Elle n’était connue d’aucun service de police. Elle n’était pas visée. Et pourtant, dans la nuit du 7 au 8 juillet, cette femme d’une quarantaine d’années a été abattue à son domicile, dans le 5ᵉ arrondissement de Marseille. Il était 1h21 du matin lorsque les marins-pompiers sont intervenus rue Jean Martin pour une blessée par balle en arrêt cardio-respiratoire. Malgré les tentatives de réanimation, elle n’a pas survécu. Selon les premiers éléments de l’enquête, la victime se trouvait à l’intérieur de son appartement lorsque plusieurs balles ont traversé la porte d’entrée. L’une d’elles l’a atteinte en pleine poitrine. Rien ne laisse penser qu’elle était ciblée personnellement.
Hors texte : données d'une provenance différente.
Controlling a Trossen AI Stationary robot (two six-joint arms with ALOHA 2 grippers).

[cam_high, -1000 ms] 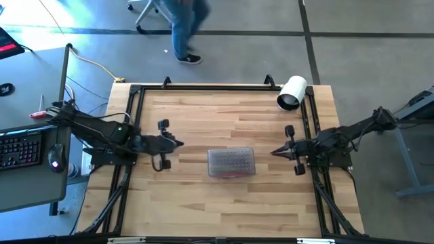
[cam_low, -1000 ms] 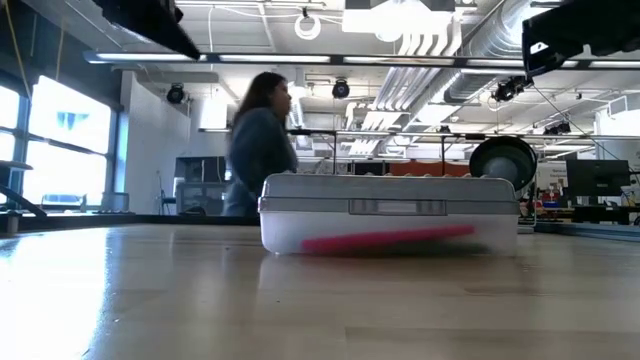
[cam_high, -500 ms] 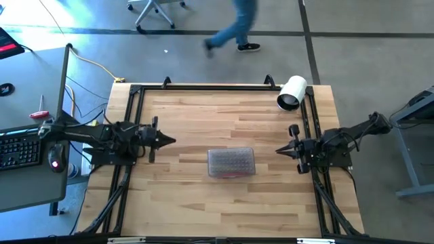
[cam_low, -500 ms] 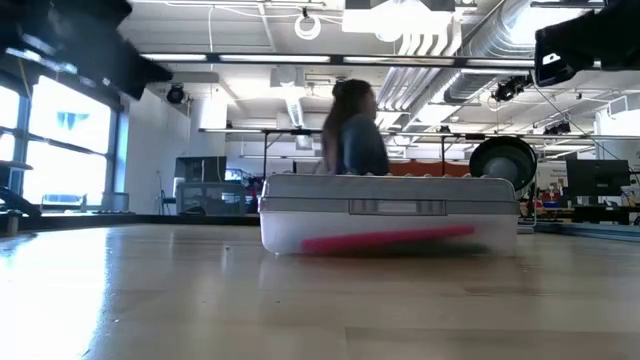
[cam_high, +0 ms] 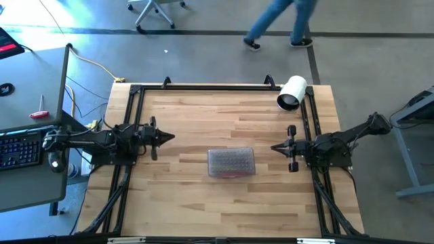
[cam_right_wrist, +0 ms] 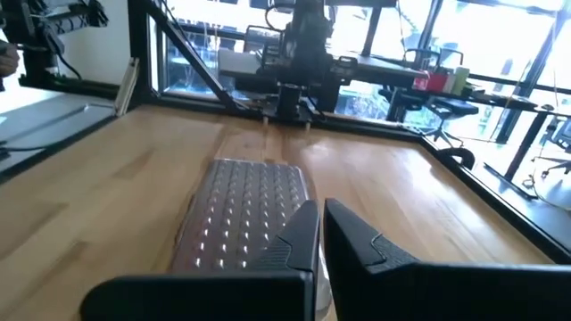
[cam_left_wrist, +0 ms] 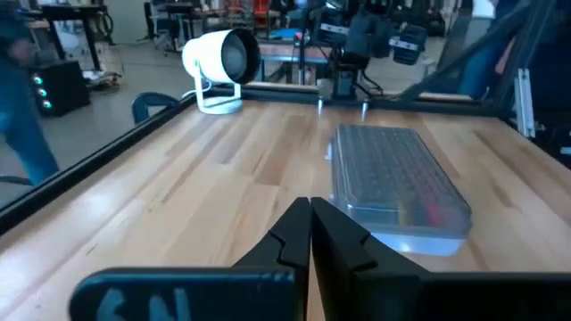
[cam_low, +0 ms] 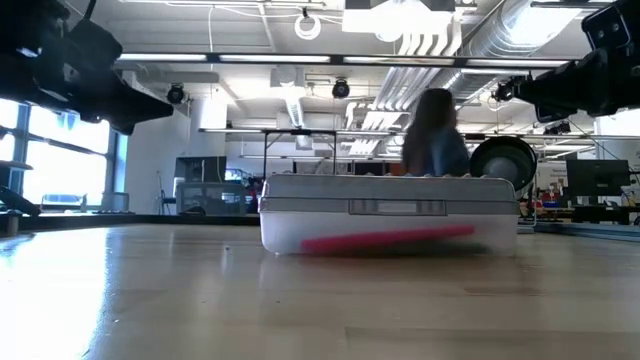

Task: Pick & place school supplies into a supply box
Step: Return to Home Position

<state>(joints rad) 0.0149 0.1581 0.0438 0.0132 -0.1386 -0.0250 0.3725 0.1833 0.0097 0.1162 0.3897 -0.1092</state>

Ni elle ni son mari ne sont connus des services de police. La thèse d’une victime collatérale d’un règlement de comptes est donc prise très au sérieux.
Une enquête pour assassinat en bande organisée
La violence de l’attaque, en pleine nuit, en zone résidentielle, a déclenché l’ouverture d’une enquête pour « assassinat en bande organisée » et « association de malfaiteurs en bande organisée ». Elle a été confiée à la direction centrale de la police judiciaire (DCOS). Les tireurs, dont le ou les profils restent à identifier, sont toujours en fuite. Si le mobile n’a pas encore été établi avec certitude, ce nouveau fait divers s’inscrit dans un contexte marseillais marqué par une série d’homicides liés à des rivalités entre réseaux criminels. L’apparente absence de lien entre la victime et les milieux délinquants renforce l’hypothèse d’une erreur ou d’un ciblage aveugle. Ce drame rappelle que, dans certaines zones urbaines, la violence armée n’épargne plus les innocents. Cette nuit-là, à Marseille, c’est derrière une porte close qu’une femme a été tuée. Juste parce qu’elle se trouvait là.